◆ **What you should do**: From the records below, take each line where the string "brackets" shows up and copy it.

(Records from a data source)
++++++++
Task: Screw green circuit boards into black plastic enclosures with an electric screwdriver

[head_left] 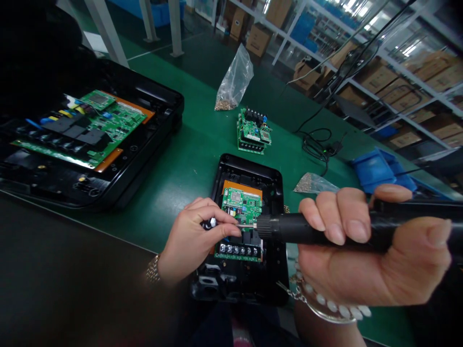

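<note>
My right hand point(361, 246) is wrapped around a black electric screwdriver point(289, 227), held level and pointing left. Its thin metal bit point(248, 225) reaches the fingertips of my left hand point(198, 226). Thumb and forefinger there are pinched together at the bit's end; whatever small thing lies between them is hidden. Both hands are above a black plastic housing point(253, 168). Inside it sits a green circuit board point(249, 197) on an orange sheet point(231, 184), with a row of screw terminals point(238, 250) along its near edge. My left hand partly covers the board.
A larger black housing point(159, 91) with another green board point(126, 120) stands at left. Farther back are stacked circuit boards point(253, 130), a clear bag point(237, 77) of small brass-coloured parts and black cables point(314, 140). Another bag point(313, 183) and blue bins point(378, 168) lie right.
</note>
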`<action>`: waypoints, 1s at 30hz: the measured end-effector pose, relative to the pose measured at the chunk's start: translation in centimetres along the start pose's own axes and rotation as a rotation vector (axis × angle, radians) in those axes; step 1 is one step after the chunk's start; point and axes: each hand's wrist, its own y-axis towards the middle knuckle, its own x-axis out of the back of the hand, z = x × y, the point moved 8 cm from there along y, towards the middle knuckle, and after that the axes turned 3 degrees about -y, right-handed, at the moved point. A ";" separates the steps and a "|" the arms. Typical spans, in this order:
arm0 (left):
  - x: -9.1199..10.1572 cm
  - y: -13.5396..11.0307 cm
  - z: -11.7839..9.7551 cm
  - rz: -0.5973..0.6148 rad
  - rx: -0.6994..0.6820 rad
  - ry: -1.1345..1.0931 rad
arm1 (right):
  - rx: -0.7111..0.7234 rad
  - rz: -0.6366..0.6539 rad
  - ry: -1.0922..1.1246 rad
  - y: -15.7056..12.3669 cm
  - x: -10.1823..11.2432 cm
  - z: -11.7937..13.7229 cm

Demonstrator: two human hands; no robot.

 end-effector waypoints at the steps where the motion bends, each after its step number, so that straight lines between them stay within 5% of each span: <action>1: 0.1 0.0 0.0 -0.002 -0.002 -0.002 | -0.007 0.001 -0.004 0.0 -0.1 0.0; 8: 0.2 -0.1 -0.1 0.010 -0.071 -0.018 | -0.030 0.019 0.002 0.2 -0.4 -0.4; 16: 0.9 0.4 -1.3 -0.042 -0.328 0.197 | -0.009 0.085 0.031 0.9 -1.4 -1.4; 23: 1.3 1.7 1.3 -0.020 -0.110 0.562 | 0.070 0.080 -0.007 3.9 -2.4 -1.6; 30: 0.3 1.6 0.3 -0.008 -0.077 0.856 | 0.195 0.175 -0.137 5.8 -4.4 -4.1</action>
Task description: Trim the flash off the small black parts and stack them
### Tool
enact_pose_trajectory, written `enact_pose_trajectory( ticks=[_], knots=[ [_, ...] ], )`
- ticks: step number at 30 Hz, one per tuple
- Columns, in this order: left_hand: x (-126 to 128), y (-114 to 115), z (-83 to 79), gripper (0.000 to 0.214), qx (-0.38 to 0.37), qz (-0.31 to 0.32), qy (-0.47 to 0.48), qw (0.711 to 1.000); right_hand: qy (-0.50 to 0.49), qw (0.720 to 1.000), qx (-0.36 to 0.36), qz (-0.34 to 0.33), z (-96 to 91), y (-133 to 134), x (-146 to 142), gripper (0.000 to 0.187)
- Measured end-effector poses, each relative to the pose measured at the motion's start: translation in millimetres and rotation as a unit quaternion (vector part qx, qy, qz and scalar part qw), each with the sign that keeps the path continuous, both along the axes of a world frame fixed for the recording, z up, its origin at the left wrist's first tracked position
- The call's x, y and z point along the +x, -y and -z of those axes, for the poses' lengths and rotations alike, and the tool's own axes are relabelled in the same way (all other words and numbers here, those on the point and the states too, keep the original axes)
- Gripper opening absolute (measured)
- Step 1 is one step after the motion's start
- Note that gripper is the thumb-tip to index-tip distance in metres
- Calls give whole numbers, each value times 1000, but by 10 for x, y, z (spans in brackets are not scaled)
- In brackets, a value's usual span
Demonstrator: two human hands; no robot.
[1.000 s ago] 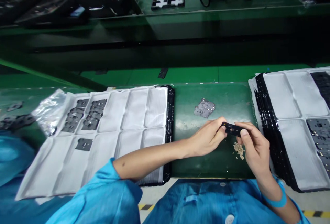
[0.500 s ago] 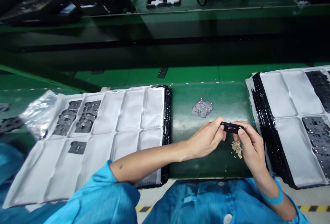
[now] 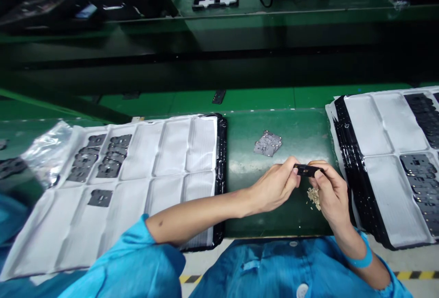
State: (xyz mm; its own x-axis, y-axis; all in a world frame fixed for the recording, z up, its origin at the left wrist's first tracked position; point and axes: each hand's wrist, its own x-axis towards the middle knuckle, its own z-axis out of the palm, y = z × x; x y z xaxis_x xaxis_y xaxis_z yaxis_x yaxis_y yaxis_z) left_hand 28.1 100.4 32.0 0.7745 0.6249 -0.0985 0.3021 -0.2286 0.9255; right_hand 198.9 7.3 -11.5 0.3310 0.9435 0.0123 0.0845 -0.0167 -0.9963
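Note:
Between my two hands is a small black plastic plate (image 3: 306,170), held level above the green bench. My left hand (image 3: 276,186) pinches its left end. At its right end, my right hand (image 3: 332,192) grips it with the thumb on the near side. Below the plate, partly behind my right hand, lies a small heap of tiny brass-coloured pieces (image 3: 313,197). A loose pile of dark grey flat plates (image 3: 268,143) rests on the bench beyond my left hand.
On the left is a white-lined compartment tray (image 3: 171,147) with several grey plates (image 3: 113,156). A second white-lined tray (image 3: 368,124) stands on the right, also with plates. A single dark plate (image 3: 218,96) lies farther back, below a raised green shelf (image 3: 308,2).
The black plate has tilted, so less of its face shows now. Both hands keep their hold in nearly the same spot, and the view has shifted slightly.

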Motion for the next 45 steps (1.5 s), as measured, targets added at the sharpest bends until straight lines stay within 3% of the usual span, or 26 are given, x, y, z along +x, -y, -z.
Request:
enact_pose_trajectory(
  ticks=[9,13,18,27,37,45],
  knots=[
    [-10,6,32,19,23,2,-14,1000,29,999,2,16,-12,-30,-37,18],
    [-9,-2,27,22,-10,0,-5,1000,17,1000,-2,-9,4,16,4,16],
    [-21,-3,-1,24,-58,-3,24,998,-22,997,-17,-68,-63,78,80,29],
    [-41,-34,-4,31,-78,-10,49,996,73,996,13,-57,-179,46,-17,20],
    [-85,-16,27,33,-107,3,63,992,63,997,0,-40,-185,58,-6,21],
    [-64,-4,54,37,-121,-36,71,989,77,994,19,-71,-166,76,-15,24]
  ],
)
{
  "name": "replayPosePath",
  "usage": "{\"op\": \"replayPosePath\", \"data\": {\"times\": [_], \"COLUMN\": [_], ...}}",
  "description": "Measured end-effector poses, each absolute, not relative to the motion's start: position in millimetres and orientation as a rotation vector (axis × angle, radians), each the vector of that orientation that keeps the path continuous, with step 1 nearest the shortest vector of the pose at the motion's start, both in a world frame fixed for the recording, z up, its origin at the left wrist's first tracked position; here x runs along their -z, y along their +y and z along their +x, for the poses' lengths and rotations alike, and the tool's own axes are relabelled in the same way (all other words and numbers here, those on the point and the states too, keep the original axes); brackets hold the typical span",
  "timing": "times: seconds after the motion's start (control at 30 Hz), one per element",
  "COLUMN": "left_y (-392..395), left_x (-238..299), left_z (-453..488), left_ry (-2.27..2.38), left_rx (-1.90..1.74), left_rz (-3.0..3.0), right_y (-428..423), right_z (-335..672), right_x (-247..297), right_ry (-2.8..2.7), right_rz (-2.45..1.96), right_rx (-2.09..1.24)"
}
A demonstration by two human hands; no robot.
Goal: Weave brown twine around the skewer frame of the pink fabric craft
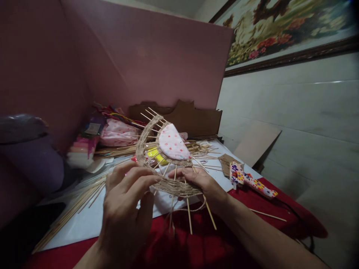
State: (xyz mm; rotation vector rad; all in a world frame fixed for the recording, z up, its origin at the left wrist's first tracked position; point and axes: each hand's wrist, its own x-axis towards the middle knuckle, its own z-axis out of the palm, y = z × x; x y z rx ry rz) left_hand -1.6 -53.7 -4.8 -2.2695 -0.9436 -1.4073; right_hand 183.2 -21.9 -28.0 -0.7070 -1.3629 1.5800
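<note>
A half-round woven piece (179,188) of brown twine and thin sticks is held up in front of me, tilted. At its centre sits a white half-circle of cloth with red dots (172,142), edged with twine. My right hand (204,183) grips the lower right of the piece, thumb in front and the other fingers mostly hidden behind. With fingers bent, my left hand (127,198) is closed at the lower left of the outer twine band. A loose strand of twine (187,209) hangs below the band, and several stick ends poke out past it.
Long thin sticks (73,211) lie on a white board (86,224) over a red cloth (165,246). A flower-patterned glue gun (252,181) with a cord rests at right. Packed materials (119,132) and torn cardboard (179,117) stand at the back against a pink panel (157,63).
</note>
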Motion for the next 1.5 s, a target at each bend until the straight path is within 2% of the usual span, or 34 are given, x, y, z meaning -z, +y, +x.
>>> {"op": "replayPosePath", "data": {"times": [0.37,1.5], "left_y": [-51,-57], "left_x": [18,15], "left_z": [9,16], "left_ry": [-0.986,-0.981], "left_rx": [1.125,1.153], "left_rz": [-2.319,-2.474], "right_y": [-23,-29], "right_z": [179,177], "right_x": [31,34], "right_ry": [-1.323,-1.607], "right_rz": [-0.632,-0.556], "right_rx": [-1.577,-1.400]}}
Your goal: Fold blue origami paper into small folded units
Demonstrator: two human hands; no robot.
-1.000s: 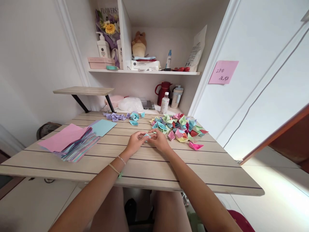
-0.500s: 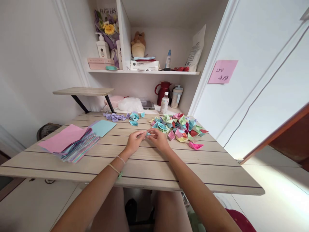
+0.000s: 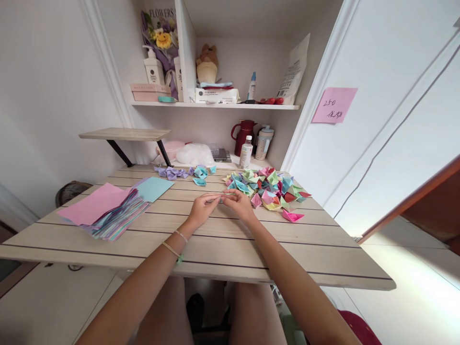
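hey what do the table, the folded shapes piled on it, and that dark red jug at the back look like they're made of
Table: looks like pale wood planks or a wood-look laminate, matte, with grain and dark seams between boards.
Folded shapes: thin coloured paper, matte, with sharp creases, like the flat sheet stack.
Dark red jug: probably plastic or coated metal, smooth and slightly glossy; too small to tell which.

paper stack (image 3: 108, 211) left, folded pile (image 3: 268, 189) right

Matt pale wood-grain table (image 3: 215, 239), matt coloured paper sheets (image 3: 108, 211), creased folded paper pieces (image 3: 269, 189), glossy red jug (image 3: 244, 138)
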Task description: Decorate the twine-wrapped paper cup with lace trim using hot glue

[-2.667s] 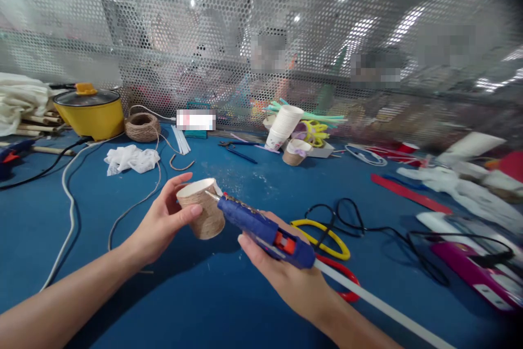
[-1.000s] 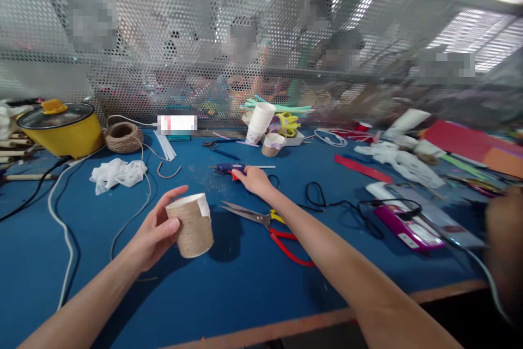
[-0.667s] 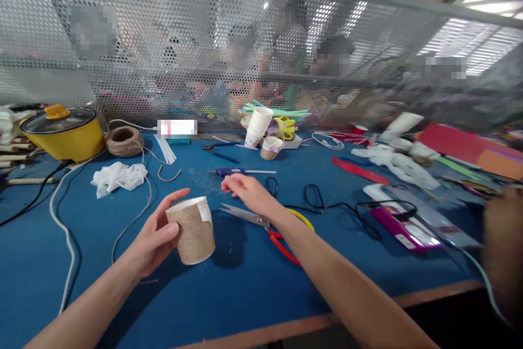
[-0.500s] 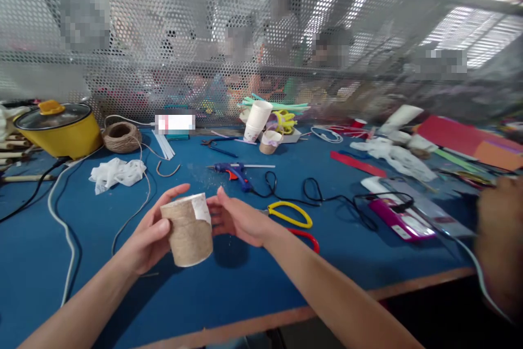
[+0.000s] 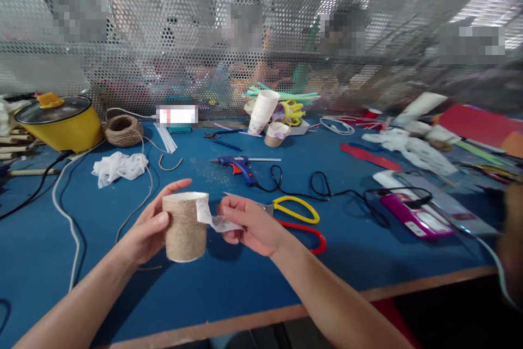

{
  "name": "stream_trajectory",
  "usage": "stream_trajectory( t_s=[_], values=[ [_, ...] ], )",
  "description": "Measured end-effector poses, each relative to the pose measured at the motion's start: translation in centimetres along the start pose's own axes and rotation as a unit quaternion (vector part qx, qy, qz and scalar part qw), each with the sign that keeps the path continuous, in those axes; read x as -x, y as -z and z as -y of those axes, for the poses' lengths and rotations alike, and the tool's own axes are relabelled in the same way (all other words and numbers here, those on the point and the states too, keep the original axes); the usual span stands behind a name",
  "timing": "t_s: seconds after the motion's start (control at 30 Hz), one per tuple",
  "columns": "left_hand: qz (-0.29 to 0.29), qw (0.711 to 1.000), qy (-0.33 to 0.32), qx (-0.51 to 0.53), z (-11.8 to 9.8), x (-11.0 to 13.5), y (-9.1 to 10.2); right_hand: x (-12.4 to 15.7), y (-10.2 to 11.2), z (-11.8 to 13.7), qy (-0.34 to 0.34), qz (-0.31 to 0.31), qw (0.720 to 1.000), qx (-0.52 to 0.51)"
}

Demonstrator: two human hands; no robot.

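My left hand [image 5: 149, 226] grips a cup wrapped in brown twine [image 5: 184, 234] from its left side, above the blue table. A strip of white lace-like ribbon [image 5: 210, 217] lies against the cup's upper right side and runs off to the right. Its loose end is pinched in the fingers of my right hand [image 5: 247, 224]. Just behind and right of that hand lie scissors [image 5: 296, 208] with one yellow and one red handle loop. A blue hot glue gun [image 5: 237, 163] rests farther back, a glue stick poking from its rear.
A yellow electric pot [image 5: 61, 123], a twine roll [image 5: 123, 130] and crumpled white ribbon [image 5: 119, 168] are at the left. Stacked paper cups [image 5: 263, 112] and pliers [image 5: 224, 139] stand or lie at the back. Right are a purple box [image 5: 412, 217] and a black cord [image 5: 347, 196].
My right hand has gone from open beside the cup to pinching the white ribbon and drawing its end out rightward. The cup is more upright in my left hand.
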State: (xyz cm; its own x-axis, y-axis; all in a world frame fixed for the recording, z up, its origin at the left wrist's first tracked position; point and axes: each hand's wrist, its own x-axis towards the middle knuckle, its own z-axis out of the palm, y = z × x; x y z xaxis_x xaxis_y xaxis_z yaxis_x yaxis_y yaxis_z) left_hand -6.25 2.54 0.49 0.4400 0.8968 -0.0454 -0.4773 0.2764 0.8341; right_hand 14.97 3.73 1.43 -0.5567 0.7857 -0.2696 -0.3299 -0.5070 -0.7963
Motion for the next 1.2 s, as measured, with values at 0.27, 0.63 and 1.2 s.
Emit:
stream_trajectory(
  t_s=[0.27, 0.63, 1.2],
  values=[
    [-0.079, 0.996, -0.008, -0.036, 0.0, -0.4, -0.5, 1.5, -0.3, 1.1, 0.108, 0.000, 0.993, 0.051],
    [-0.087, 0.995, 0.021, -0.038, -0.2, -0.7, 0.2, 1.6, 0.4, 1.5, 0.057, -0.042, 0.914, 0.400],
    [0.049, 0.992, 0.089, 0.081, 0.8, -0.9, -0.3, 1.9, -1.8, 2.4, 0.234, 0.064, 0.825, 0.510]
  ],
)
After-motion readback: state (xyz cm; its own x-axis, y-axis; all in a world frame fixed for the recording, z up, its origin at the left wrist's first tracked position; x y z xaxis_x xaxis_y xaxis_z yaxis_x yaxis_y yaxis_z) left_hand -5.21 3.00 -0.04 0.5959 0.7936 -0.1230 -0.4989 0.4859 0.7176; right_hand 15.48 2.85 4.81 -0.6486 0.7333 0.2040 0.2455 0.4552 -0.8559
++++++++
◆ **Response**:
- Calls give whole numbers, each value times 1000, but by 10 for x, y, z (spans in brackets are not scaled)
- In brackets, a value's usual span
  "description": "Measured end-effector poses, each absolute, not relative to the motion's start: position in millimetres and orientation as a rotation vector (axis × angle, radians), each the vector of that orientation that keeps the path continuous, with step 1 nearest the shortest vector of the pose at the motion's start, both in a world frame fixed for the recording, z up, its origin at the left wrist's first tracked position; here x runs along their -z, y along their +y and z along their +x, for the poses' lengths and rotations alike, and the tool's own axes are relabelled in the same way (all other words and numbers here, those on the point and the states too, keep the original axes); brackets hold the typical span",

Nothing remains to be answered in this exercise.